Problem to solve:
Give the lines below again exactly, starting with the line that holds "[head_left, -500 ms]" and going on through the line that holds "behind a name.".
━━━━━ Entries shown ━━━━━
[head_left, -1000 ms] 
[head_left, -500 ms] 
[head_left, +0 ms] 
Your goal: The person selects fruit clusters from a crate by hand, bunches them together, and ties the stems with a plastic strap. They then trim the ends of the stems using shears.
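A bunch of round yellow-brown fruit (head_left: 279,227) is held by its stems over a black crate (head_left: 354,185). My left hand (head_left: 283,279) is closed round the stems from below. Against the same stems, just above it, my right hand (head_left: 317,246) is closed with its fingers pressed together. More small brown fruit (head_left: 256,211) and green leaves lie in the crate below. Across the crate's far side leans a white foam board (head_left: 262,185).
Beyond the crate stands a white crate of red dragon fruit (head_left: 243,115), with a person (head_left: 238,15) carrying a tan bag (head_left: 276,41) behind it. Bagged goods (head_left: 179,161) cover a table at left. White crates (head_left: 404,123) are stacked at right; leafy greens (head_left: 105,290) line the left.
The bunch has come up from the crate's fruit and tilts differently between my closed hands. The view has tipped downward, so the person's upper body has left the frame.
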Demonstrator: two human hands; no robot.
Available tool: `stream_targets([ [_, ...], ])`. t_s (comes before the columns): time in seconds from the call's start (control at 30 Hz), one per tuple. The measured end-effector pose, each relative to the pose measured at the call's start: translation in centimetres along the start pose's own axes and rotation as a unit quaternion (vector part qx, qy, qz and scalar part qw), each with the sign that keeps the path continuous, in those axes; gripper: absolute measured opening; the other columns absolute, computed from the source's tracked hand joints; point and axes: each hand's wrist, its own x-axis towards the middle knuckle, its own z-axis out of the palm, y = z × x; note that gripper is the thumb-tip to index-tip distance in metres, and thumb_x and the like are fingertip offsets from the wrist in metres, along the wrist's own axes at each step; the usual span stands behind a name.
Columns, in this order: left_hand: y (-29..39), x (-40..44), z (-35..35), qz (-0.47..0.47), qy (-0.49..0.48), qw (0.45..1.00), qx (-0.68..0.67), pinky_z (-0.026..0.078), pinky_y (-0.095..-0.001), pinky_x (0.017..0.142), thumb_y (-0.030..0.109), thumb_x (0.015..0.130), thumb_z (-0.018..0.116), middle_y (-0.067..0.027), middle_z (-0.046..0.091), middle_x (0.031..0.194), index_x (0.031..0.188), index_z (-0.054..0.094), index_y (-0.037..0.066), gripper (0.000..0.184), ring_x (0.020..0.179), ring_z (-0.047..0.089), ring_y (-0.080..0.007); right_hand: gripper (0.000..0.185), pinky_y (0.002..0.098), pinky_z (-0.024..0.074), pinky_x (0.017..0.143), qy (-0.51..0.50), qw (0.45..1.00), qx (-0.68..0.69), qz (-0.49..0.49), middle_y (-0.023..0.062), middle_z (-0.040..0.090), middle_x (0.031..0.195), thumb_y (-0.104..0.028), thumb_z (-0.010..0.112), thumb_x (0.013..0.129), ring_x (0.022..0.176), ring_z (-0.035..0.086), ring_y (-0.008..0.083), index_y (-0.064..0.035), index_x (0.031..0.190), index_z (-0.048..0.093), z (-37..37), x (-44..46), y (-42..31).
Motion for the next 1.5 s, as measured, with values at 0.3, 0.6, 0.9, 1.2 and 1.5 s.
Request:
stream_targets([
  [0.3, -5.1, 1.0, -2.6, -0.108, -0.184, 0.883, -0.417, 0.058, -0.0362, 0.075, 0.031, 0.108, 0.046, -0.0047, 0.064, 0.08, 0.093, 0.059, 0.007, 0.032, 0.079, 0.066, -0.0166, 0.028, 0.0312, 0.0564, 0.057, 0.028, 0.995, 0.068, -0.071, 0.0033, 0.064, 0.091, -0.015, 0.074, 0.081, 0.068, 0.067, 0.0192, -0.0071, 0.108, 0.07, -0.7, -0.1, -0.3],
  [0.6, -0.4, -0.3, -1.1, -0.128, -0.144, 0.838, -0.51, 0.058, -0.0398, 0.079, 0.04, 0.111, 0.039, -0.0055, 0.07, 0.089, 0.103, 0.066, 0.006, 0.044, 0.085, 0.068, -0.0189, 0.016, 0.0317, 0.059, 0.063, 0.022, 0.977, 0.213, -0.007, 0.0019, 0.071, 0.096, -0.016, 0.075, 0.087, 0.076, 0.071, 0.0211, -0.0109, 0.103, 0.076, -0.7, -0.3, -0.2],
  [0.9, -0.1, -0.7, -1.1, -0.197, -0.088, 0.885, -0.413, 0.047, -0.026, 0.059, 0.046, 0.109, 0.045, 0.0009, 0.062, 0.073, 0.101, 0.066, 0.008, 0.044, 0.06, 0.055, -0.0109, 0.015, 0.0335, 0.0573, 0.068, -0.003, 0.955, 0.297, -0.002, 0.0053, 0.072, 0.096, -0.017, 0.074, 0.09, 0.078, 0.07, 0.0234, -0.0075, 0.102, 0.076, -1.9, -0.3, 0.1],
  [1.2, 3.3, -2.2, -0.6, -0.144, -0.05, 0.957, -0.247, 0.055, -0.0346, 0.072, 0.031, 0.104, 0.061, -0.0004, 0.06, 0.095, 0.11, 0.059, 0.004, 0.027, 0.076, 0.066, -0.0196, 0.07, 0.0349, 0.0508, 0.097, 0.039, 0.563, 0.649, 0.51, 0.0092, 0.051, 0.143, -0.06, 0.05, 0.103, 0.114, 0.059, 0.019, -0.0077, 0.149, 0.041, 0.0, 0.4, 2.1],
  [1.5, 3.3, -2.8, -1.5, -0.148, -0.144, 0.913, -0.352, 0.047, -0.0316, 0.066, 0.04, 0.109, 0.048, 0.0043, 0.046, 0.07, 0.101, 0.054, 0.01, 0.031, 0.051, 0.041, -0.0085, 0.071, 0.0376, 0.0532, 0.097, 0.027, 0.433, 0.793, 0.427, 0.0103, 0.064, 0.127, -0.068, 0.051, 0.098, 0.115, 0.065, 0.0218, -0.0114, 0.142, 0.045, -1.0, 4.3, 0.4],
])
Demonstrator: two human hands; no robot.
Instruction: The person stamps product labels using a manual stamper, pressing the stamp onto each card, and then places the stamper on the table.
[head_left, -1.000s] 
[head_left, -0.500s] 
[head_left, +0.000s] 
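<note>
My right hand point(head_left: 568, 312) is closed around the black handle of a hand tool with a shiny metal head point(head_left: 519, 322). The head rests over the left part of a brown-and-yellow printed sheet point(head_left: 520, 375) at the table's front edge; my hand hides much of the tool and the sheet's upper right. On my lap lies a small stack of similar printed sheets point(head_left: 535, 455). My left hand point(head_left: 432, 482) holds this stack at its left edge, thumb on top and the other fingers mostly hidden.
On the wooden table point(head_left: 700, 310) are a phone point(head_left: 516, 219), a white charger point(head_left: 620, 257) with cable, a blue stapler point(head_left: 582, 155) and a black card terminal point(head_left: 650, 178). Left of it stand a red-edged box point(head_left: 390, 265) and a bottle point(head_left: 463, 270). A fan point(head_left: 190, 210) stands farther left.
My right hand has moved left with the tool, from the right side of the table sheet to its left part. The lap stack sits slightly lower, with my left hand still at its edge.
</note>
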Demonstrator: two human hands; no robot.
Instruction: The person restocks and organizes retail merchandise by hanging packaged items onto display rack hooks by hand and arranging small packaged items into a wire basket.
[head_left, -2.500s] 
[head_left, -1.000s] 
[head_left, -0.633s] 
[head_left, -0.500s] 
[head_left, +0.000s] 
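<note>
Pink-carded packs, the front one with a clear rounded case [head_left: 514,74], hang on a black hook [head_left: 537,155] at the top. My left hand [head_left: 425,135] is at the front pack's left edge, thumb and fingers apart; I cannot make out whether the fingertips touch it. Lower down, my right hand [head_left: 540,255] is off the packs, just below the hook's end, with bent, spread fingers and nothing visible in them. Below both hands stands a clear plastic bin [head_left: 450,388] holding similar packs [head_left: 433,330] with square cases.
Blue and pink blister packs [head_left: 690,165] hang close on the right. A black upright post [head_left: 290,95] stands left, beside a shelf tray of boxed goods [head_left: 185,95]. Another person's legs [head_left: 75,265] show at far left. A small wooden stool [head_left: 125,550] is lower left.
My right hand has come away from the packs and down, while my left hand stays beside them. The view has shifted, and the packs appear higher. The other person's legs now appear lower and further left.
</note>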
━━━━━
Answer for the task:
[head_left, -500 ms] 
[head_left, +0 ms] 
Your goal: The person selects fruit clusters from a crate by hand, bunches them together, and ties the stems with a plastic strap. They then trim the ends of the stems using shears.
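A bunch of round yellow-brown fruit (head_left: 279,227) is held by its stems over a black crate (head_left: 354,185). My left hand (head_left: 283,279) is closed round the stems from below. Against the same stems, just above it, my right hand (head_left: 317,246) is closed with its fingers pressed together. More small brown fruit (head_left: 256,211) and green leaves lie in the crate below. Across the crate's far side leans a white foam board (head_left: 262,185).
Beyond the crate stands a white crate of red dragon fruit (head_left: 243,115), with a person (head_left: 238,15) carrying a tan bag (head_left: 276,41) behind it. Bagged goods (head_left: 179,161) cover a table at left. White crates (head_left: 404,123) are stacked at right; leafy greens (head_left: 105,290) line the left.
The bunch has come up from the crate's fruit and tilts differently between my closed hands. The view has tipped downward, so the person's upper body has left the frame.
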Demonstrator: two human hands; no robot.
Available tool: `stream_targets([ [_, ...], ])`. t_s (comes before the columns): time in seconds from the call's start (control at 30 Hz), one per tuple. The measured end-effector pose, each relative to the pose measured at the call's start: translation in centimetres along the start pose's own axes and rotation as a unit quaternion (vector part qx, qy, qz and scalar part qw), each with the sign that keeps the path continuous, in those axes; gripper: absolute measured opening; the other columns absolute, computed from the source's tracked hand joints; point and axes: each hand's wrist, its own x-axis towards the middle knuckle, its own z-axis out of the palm, y = z × x; note that gripper is the thumb-tip to index-tip distance in metres, and thumb_x and the like are fingertip offsets from the wrist in metres, along the wrist's own axes at each step; the usual span stands behind a name.

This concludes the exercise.